▶ [GOAL OF THE EXERCISE]
Copy each line of the records that contains the word "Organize".

(Items from a data source)

▽

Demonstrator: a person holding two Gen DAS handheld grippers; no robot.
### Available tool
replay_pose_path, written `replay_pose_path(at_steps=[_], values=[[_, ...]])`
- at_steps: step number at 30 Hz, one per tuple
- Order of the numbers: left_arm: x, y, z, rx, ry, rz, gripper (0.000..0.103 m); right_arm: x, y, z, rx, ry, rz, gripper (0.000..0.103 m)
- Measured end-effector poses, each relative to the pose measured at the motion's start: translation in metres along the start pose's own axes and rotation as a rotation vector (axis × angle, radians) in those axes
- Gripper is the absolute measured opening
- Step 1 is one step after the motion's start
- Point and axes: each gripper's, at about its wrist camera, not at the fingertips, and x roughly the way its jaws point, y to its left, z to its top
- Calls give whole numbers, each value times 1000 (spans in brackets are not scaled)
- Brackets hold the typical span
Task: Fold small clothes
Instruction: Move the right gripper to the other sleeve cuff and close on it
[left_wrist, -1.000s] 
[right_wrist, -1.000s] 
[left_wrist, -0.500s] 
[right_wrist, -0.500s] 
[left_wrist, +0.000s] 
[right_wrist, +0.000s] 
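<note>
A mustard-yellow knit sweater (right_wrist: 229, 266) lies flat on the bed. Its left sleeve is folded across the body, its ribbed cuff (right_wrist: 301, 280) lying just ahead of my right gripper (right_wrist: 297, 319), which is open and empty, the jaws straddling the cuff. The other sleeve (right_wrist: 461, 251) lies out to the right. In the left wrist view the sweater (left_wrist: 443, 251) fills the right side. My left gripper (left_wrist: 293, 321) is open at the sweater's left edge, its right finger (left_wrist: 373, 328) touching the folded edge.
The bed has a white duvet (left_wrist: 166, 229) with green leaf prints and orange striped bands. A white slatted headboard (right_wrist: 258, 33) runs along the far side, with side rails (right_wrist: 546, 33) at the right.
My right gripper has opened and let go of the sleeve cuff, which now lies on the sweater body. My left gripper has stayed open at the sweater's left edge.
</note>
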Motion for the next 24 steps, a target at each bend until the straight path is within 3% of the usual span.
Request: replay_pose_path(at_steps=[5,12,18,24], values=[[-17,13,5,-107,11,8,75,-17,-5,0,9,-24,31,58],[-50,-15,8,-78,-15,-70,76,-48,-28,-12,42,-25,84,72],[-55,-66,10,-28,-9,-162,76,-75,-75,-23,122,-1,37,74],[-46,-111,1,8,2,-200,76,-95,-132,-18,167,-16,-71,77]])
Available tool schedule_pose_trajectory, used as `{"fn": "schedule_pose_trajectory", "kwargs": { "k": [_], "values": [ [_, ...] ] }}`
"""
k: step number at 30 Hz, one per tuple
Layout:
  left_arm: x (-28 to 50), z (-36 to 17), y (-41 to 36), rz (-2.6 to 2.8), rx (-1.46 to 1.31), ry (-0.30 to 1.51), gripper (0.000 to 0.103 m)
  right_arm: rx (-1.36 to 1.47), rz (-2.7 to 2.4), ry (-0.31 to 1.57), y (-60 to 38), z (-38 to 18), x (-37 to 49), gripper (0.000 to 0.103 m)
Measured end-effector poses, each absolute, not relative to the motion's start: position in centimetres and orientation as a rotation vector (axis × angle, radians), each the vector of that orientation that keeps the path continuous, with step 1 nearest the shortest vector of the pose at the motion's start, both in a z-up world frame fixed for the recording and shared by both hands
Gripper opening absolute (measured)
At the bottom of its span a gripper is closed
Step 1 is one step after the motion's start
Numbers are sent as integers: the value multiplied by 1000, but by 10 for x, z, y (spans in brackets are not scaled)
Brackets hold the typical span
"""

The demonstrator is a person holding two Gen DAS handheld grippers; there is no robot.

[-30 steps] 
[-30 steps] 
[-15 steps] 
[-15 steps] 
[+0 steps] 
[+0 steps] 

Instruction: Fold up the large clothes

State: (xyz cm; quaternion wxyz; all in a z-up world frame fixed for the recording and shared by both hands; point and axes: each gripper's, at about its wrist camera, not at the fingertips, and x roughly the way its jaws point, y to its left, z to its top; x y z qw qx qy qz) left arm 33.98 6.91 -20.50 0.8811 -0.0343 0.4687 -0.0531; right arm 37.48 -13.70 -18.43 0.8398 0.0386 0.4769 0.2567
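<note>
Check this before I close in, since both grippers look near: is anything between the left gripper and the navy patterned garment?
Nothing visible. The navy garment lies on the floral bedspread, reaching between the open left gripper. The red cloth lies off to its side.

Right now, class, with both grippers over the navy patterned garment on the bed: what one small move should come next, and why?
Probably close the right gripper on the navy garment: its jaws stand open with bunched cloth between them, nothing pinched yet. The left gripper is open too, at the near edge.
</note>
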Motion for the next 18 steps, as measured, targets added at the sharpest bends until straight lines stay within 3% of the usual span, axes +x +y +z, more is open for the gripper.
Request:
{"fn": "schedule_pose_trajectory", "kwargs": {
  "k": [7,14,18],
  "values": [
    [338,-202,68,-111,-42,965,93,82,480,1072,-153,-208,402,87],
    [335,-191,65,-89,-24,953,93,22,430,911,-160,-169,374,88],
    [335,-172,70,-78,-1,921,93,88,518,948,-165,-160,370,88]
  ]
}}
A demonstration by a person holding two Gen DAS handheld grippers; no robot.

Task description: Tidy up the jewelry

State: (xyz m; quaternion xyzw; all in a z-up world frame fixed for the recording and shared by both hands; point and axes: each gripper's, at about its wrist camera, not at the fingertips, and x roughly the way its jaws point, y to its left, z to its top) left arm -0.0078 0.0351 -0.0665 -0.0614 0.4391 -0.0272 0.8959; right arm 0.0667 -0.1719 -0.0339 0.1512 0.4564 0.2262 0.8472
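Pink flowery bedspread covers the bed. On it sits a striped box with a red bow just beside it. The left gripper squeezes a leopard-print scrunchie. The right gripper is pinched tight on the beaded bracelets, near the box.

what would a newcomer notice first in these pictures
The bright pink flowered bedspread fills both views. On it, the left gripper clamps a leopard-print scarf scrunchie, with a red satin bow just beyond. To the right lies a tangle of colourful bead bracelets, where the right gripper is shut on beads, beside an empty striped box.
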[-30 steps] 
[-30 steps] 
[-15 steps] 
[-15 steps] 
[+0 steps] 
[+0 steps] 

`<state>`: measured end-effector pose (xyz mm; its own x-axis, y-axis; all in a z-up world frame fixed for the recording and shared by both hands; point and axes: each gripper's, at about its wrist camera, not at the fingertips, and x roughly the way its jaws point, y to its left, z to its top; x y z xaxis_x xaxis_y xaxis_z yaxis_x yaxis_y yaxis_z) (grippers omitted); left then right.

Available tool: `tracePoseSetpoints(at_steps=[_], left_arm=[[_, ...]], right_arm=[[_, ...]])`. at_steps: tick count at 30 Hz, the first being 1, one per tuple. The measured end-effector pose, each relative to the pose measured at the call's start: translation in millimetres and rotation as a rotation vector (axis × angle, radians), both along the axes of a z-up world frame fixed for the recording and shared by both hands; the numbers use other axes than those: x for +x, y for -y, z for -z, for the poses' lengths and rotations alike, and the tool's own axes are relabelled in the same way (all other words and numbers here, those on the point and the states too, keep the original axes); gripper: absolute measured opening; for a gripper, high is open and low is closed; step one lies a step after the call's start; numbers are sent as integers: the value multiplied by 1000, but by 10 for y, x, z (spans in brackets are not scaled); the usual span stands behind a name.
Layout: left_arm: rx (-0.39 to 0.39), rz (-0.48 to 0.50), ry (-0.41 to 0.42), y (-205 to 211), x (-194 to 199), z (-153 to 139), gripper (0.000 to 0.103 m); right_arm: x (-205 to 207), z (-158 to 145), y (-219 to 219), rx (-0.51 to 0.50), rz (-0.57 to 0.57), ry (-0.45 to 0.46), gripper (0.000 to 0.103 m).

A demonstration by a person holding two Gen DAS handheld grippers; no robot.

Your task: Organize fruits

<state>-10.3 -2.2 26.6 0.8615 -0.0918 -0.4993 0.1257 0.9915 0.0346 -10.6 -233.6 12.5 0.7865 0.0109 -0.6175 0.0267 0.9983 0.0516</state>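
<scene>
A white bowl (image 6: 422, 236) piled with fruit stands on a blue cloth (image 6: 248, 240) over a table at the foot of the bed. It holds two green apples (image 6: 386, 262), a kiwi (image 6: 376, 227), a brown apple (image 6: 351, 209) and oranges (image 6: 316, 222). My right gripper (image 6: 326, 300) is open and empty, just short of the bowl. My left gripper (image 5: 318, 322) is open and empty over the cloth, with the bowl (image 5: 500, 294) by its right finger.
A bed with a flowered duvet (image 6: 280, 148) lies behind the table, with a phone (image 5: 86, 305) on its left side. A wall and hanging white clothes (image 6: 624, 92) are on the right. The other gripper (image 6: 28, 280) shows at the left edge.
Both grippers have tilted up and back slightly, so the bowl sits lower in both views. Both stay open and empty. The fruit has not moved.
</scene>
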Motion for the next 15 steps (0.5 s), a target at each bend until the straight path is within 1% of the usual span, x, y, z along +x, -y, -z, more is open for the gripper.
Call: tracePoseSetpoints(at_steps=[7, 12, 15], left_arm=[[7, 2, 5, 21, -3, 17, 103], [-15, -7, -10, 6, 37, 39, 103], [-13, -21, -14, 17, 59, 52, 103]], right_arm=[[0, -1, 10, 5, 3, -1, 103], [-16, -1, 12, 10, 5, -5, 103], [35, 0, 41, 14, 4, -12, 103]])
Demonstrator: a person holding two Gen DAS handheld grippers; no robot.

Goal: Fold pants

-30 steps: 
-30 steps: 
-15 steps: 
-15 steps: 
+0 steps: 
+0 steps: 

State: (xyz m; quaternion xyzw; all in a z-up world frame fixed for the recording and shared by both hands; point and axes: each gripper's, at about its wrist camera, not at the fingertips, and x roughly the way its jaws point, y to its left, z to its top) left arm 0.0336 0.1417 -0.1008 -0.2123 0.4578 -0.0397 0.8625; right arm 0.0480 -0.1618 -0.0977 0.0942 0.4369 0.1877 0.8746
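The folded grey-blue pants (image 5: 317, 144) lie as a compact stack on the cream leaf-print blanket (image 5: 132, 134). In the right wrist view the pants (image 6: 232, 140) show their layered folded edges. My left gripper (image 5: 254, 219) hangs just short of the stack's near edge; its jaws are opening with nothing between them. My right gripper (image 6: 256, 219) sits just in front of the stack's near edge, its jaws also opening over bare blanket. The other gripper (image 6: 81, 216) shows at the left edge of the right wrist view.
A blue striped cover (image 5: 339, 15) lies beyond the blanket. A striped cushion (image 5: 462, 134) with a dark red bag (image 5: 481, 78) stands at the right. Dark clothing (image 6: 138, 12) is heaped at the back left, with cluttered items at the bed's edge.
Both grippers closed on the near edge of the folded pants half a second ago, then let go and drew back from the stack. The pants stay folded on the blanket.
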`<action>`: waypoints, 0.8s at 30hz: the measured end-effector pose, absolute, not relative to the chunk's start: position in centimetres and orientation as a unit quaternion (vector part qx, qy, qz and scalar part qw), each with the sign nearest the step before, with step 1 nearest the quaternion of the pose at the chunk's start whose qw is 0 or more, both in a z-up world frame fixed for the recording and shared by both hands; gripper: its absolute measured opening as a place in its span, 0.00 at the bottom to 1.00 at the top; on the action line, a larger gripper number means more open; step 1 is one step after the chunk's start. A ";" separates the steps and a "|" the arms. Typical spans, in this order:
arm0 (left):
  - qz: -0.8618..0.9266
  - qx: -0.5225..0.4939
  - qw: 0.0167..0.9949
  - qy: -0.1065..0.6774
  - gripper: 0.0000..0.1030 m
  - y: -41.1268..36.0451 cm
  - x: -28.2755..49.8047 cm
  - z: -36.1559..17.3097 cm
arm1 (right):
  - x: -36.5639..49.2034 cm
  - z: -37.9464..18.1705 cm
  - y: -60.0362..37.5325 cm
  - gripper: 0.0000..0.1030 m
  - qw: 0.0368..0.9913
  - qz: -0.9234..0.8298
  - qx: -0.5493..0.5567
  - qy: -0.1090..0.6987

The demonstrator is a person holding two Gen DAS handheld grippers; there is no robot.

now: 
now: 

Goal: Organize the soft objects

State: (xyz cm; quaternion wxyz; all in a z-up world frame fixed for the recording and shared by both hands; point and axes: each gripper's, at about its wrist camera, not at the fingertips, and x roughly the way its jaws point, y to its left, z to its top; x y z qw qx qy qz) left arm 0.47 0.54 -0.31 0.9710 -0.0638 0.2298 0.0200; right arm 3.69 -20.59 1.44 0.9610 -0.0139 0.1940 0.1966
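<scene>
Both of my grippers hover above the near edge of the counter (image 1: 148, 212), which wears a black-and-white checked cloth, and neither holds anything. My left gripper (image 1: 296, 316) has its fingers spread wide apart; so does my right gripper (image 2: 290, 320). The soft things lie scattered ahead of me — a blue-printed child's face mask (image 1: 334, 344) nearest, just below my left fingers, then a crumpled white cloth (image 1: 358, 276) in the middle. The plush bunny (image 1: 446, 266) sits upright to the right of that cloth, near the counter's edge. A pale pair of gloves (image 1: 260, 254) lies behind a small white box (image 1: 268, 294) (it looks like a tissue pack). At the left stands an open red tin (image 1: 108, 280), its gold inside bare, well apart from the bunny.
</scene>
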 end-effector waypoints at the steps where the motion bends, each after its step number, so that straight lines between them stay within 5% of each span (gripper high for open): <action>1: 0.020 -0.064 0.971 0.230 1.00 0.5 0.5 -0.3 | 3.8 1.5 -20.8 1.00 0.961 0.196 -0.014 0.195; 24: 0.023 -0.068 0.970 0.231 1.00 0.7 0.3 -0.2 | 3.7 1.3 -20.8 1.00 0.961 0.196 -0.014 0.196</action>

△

▶ [COMPLETED EXERCISE]
Your task: Organize fruits
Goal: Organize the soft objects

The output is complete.